Numerous groundbreaking labor histories over decades have cited Fred Barkey's dissertation on the Socialist Party in West Virginia, but it has remained unpublished and largely unknown except among labor historians. That is, until now. The publication of Working Class Radicals: The Socialist Party in West Virginia, 1898-1920 is long overdue, but its subject continues to be relevant today, and great workmanship never goes out of style.

Working Class Radicals charts the growth of the Socialist Party in West Virginia from the streets of Wheeling at the turn of the century to the tent colonies of Paint Creek and Cabin Creek during the 1912-1913 miners' strike. Barkey details organizers' tactics and arguments, analyzes the backgrounds of Socialist leaders, and follows the organization to its 1912 high-water mark. Labor activists and disciples of Eugene Debs worked tirelessly to spread the ideas and values of the Cooperative Commonwealth among working people in West Virginia, winning over local labor assemblies, establishing newspapers and cooperatives, and electing members to some fifty political offices. The 1912-1913 Paint Creek-Cabin Creek strike—notorious for its bloodshed—stands at the center of this study, a moment of revolution, political victories, and political betrayals.
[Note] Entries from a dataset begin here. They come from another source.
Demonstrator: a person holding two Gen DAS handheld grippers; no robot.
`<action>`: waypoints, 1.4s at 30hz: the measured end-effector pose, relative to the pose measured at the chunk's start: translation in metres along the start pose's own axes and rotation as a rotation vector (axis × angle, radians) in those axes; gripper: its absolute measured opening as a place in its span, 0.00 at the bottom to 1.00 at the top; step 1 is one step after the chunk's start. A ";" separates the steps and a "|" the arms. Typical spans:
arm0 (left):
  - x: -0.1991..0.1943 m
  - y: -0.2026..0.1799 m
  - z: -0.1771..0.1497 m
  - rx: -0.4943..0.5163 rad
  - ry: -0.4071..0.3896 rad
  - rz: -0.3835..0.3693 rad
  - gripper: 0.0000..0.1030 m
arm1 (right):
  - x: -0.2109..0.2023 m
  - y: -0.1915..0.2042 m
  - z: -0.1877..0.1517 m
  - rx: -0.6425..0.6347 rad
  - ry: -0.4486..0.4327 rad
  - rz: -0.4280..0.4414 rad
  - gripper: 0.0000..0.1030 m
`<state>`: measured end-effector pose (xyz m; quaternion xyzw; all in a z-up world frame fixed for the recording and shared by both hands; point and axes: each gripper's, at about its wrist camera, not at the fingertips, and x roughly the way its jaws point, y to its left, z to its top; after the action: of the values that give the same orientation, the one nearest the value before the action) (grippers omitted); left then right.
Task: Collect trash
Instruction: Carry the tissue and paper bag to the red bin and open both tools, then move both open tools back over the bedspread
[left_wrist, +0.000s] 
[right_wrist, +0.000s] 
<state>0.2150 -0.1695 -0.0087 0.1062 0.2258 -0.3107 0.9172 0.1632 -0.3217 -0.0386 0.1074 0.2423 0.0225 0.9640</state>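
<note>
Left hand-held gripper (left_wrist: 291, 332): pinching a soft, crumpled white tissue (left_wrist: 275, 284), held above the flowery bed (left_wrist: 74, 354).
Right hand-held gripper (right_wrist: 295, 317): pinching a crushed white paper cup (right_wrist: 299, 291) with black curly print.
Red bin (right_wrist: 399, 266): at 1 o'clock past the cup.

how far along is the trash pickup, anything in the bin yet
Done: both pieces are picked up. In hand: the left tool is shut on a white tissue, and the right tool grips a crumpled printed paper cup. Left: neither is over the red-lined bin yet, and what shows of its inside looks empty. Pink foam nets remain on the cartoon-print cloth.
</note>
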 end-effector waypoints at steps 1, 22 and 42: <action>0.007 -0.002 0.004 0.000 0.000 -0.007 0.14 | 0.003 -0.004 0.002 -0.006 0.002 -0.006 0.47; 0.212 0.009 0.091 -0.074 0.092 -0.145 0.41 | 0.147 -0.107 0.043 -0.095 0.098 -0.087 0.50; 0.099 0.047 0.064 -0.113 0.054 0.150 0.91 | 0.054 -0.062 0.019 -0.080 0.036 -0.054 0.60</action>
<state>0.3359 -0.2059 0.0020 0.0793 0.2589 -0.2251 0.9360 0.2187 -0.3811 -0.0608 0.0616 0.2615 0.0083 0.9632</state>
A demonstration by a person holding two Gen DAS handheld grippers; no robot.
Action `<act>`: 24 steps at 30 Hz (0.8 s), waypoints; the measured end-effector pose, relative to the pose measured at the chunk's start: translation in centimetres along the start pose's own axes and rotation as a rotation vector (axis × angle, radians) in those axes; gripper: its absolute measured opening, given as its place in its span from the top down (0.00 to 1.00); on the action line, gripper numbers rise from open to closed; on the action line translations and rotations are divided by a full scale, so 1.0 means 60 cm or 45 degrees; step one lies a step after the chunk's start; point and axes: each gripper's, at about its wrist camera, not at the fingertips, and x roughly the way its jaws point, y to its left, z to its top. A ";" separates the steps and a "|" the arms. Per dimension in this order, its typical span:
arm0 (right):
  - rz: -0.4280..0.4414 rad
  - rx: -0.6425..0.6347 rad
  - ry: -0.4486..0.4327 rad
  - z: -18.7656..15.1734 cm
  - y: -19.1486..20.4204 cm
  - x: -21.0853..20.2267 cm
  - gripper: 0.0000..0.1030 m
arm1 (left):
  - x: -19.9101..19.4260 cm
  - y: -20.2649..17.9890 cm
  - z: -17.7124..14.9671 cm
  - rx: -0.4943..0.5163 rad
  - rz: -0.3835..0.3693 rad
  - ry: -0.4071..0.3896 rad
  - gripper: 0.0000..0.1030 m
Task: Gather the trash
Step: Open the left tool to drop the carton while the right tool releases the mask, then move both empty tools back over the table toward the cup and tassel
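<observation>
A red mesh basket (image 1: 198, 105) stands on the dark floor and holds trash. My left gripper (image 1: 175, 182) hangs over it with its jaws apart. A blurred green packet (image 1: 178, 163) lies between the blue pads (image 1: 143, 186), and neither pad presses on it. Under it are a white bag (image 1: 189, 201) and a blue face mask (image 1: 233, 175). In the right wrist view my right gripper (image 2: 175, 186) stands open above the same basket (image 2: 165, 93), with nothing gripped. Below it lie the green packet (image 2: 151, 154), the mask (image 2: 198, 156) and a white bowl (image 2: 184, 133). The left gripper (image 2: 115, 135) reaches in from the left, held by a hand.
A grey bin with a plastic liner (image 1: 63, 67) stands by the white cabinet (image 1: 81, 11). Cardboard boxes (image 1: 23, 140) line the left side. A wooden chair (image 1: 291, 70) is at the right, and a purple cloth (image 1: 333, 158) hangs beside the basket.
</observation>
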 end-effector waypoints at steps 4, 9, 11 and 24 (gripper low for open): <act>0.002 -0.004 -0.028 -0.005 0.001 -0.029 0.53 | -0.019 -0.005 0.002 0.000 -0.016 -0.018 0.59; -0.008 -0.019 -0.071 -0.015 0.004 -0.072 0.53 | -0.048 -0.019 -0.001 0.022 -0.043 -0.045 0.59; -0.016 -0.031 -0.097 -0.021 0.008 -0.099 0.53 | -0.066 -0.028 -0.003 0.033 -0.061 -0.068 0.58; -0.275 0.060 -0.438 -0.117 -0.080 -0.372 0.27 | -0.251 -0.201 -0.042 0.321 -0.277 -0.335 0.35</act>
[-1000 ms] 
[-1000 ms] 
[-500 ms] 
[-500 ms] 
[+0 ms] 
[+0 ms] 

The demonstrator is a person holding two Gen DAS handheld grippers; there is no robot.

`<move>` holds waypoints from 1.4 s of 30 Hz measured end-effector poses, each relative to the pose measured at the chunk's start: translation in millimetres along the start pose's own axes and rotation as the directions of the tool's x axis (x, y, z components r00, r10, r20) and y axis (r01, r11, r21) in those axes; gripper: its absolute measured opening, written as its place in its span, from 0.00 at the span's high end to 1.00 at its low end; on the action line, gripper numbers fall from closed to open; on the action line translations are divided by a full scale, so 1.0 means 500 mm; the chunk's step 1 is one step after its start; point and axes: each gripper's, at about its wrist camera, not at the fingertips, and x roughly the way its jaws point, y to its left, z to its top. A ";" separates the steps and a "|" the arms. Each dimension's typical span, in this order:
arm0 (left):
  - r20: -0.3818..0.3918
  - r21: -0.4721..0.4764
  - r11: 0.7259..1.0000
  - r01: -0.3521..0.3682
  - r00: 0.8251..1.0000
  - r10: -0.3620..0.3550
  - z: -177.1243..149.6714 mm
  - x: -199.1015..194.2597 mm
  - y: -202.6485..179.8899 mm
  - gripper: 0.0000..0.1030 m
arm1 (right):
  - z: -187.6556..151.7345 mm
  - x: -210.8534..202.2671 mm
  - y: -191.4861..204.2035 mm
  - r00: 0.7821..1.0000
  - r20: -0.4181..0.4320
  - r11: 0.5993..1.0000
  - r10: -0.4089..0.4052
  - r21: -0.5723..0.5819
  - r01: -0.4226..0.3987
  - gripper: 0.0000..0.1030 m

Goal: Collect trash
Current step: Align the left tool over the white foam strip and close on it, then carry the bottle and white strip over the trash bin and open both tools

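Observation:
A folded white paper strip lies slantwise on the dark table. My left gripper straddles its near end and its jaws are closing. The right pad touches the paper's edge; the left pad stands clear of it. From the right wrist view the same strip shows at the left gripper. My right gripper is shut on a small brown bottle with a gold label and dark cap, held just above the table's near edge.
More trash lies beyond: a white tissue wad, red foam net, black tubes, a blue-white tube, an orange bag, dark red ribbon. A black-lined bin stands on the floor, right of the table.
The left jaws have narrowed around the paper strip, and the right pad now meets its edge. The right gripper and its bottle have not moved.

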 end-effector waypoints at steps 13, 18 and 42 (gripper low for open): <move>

The Socialist Party in West Virginia experienced a reversal of fortune after 1912. The Party suffered from internal divisions, counterattacks from the established parties, new restrictive primary election rules, and technological changes that eroded the position of skilled workers—the Party's source for most of its leaders. At this moment of weakness, the political atmosphere of the nation and West Virginia shifted with the drive for 100 percent loyalty during World War I and the Red Scare that followed the Bolshevik Revolution in Russia. Some Party leaders were driven out of the Mountain State while others no longer publicly identified as Socialists. Though West Virginia seethed with labor conflict between 1919 and 1921, the Socialist Party slipped out of view. [End Page 79]

Barkey's research is extremely thorough. In the late 1960s, he conducted more than ninety interviews with old radicals and their family members. In doing so, he preserved a chapter in West Virginia history that would otherwise be lost. He also researched the written record extensively, examining the Socialist Party Papers at Duke, newspapers, and government documents. Working Class Radicals is one of the few labor histories of West Virginia that spans the urban industrial centers and the coal fields. At times, it brings the early 1900s back to life and captures labor leaders' collaborations and rivalries, their hopes and fears.

In a robust foreword that places Working Class Radicals into the broader literature, Ken Fones-Wolf notes that had Barkey written this study today, it would have been much different. Barkey would have benefitted from forty years of scholarship on West Virginia's political economy and undoubtedly would have paid closer attention to the roles of women and African Americans in the events that unfolded. I also found that at times his desire to recover and preserve the names of individual Party members overwhelmed the narrative. Yet these shortcomings do not diminish Barkey's accomplishment. He is a true pioneer in West Virginia and American labor history.

Today, as the winds of change seem to be stirring again, Barkey's study takes on a new significance. In an interview that took place at the height of Occupy Wall Street, Barkey reflects on his research and notes: "The commitment of some of our predecessors to a more cooperative collective arrangement seems unexpectedly relevant once more" (176).